At the end of 2002, Dr. Reddy's scored a new victory in the U.S. market, when it successfully defeated lawsuits lobbied by Pfizer to prevent the Indian company's marketing of its own variant of the pharmaceutical giant's Novasc. The company then began preparations to introduce its version of the drug in 2003. Yet the new compound was expected to mark a new step for the company, as it became determined to enter the higher-margin branded generics category.
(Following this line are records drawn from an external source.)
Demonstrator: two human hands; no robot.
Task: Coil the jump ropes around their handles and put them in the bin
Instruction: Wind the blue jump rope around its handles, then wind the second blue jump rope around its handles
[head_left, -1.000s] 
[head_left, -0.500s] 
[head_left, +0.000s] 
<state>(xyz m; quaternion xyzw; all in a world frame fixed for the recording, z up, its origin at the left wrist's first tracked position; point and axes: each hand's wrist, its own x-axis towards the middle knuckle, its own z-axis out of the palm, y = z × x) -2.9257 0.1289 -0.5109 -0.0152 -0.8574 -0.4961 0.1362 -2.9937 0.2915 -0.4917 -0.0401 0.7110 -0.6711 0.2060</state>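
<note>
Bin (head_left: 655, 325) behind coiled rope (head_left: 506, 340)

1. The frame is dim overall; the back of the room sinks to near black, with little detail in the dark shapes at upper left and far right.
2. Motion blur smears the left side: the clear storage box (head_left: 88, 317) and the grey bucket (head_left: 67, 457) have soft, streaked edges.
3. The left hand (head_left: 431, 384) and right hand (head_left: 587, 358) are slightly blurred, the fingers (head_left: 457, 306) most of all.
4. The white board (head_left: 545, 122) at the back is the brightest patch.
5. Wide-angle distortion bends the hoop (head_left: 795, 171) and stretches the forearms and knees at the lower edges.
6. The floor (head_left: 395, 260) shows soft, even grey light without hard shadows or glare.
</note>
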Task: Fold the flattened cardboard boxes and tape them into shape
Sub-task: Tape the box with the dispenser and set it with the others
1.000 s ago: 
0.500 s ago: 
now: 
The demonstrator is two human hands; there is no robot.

Dr. Reddy's backed this change in strategy with a new portfolio of drugs, including the filing of an ANDA for fexofenadine HCI (better known as Allegra, from Aventis) in April 2003. In July of that year, the company scored a new victory when it was granted tentative FDA approval to develop and market generic versions of the Bristol Myers Squibb drug Serzone. Dr. Reddy's appeared well on its way to achieving its goal of becoming a global pharmaceutical company.
Principal Subsidiaries: Aurantis Farmaceutica Ltda (Brazil; 50%); Aurigene Discovery Technologies Inc. (U.S.A.); Aurigene Discovery Technologies Limited; Cheminor Drugs Limited; Compact Electric Limited; Dr. Reddy's Exports Limited (22%); Dr. Reddy's Farmaceutica Do Brazil Ltda.; Dr. Reddy's Laboratories (EU) Limited (U.K.); Dr. Reddy's Laboratories (Proprietary) (South Africa); Dr. Reddy's Laboratories (UK) Limited; Dr. Reddy's Laboratories Inc. (U.S.A.); DRL Investments Limited India; Kunshan Rotam Reddy Pharmaceutical Co. Limited (China; 51%); OOO JV Reddy Biomed Limited (Russia); Pathnet India Private Limited (49%); Reddy Antilles N.V. (Antilles); Reddy Cheminor S.A. (France); Reddy Netherlands B.V.; Reddy Pharmaceuticals Hong Kong Limited; Reddy Pharmaceuticals Singapore; Reddy US Therapeutics Inc.; Zenovus Biotech Limited.
Principal Competitors: RPG Enterprises; GlaxoSmithKline Consumer Healthcare Ltd.; East India Pharmaceutical Works Ltd.; Cipla Ltd.; Concept Pharmaceuticals Ltd.; Khandelwal Laboratories Ltd.; Dabur India Ltd.